Ainsi, un des plus grands défis du projet « fauX DufauX » est de rendre les moteurs Gnome de 1908 aussi « stables » que les moteurs des années 1920, sans modifier le principe de fonctionnement du moteur original.
La taille du moteur semble ridicule comparée à la masse de l'avion. Et les apparences ne trompent pas: les Dufaux 4 étaient largement sous-motorisés (comme la plupart des avions de cette époque).

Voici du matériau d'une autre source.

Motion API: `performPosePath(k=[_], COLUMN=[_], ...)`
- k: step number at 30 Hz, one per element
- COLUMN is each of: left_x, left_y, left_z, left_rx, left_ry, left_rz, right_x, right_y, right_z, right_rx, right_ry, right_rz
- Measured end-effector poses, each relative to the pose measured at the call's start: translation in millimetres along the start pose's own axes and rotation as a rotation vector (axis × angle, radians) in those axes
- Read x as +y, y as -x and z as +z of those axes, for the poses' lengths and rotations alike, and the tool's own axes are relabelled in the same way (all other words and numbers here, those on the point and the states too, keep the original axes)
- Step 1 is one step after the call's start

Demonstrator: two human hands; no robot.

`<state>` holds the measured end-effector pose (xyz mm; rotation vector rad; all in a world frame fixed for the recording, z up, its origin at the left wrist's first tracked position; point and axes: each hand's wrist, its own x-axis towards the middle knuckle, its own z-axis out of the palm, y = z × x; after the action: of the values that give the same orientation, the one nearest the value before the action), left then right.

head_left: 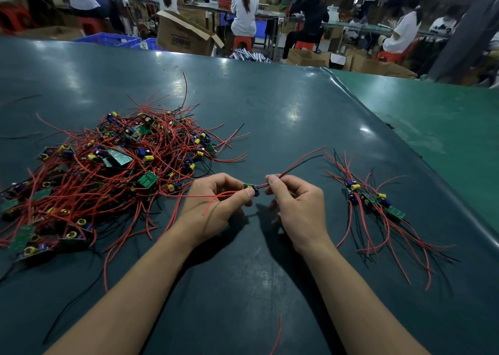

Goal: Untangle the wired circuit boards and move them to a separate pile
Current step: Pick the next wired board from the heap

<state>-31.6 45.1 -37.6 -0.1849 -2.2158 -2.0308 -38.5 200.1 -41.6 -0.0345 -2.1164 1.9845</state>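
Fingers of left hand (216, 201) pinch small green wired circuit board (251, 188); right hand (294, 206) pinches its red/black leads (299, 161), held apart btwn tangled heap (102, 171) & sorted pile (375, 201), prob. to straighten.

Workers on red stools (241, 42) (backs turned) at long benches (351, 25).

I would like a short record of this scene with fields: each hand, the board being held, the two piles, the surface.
left hand: pinches the held board
right hand: pinches the red and black wires of that board
held board: small, lifted between both hands
tangled pile: large, on the person's left, many boards and red wires
sorted pile: few boards, on the right
table: dark green mat
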Motion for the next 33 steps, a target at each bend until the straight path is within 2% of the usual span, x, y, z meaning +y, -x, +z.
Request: performPosePath(k=[3,6,14,20,25,29,33], left_x=[0,1,3,4,6,6,6], left_y=[0,-1,-2,-1,-1,0,0], left_z=[0,-1,-3,-2,-3,-4,-4], left_rx=[-0.004,-0.018,-0.011,-0.045,-0.070,-0.076,-0.081], left_ry=[0.012,0.014,0.065,0.047,0.044,0.034,0.029], left_rz=[-0.045,-0.072,-0.094,-0.099,-0.098,-0.097,-0.099], right_x=[1,-2,-4,2,0,1,-1], right_y=[-4,-5,-5,-5,-12,-11,-15], right_z=[0,-1,2,-1,-9,-10,-12], right_rx=[0.144,0.209,0.177,0.203,0.278,0.268,0.255], right_ry=[0.020,-0.033,-0.297,-0.094,-0.170,-0.154,-0.241], right_rz=[-0.026,-0.046,0.023,-0.059,-0.030,-0.029,0.000])
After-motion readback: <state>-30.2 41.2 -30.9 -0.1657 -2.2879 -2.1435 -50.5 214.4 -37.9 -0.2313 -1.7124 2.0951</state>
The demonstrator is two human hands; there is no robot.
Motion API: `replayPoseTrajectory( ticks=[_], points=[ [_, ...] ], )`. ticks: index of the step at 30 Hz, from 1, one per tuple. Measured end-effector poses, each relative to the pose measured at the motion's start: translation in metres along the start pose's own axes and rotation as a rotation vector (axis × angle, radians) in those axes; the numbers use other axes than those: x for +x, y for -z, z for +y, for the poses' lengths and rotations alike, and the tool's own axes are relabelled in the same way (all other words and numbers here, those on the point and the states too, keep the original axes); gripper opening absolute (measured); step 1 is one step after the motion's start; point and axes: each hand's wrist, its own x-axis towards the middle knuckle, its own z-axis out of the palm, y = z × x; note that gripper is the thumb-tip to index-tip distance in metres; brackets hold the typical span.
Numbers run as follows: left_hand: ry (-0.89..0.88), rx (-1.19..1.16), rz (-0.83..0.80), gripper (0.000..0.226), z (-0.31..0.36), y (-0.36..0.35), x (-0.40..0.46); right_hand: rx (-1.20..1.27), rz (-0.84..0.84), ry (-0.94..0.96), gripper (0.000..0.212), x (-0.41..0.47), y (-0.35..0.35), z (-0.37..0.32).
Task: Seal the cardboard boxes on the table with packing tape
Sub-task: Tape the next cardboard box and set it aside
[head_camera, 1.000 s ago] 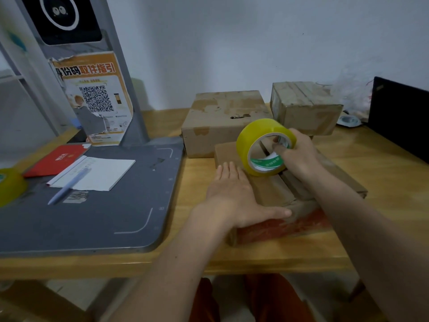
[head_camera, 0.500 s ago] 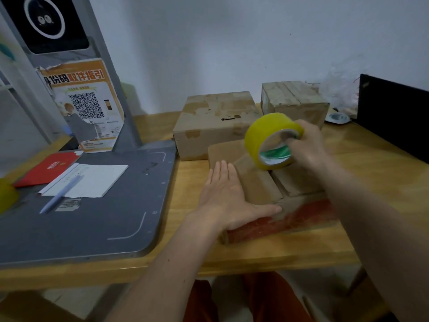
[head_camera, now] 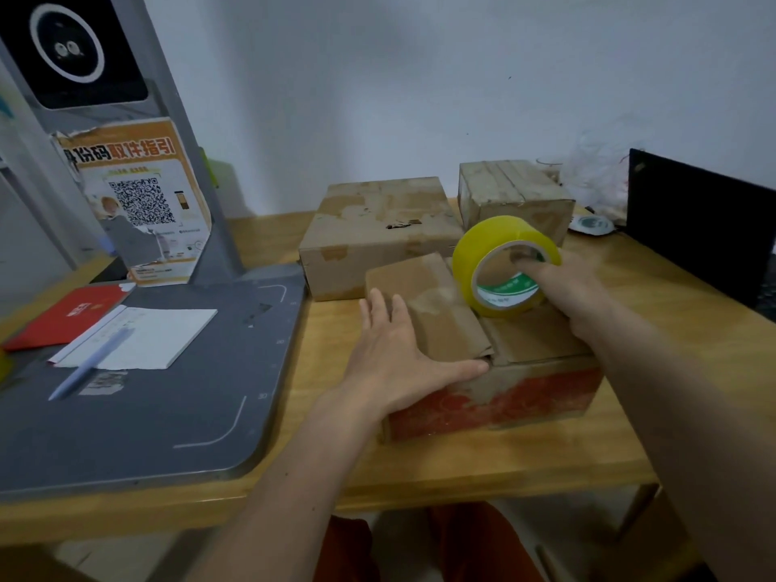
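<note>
Working on the wooden table (head_camera: 420, 472), near box (head_camera: 495, 371) at its front edge, flaps raised and unsealed; two far boxes (head_camera: 378, 233) look already taped. My left hand (head_camera: 394, 354) lies flat, fingers straight, pressing the left flap; my right hand (head_camera: 575, 291) grips the yellow tape roll (head_camera: 504, 266) above the seam. Bare table right and near.

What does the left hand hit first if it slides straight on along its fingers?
The left hand lies flat on the near box, fingers pointing away. Straight on, it would probably meet the big box behind, though the depth between the two boxes is unclear.
</note>
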Motion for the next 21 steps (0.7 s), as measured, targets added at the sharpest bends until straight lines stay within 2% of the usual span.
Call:
replayPoseTrajectory(
  ticks=[7, 13, 17, 21],
  points=[
    [-0.127, 0.229, -0.149, 0.137, -0.023, 0.02, -0.002, -0.038, -0.032, 0.029, 0.03, -0.007, -0.025, -0.004],
    [-0.181, 0.308, -0.166, 0.122, -0.033, 0.023, -0.004, -0.062, -0.07, -0.001, 0.025, -0.014, -0.032, -0.012],
    [-0.206, 0.365, -0.182, 0.118, -0.041, 0.022, -0.004, -0.14, -0.1, 0.032, 0.036, -0.016, -0.036, -0.017],
    [-0.192, 0.354, -0.187, 0.122, -0.038, 0.023, -0.004, -0.121, -0.095, 0.011, 0.033, -0.017, -0.036, -0.013]
  ],
)
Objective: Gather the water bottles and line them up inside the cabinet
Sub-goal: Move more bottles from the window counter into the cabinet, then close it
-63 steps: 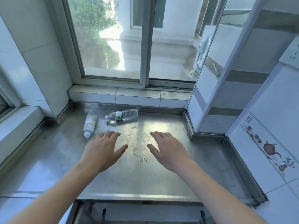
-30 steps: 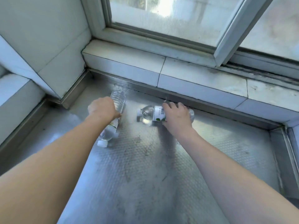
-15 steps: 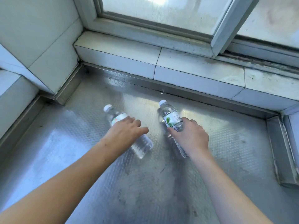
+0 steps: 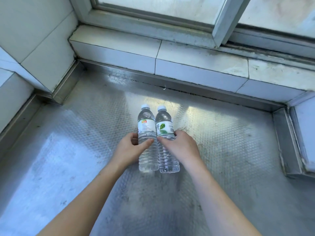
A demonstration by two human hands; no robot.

Le moteur Gnome était extrêmement robuste mais truffé de problèmes et peu fiable.
Dans nos simulations, le moteur tourne très bien, mais ce n'est que l'étape préalable aux tests grandeur nature.
Vers 1908, le banc d’essais pour moteurs rotatifs était plus que primitif. De par sa nature rotative, le moteur n’a jamais eu d'instruments de monitoring.
1'200 rpm en vitesse de pointe: la masse en rotation (environ 90 kg) permet au moteur de tourner sans hélice (obligatoire dans un moteur conventionnel).
Les bancs d'essais pour moteurs rotatifs les plus perfectionnés datent du début des années 1920. Image : un Gnome et son hélice sur un banc d’essais de la NACA vers 1919.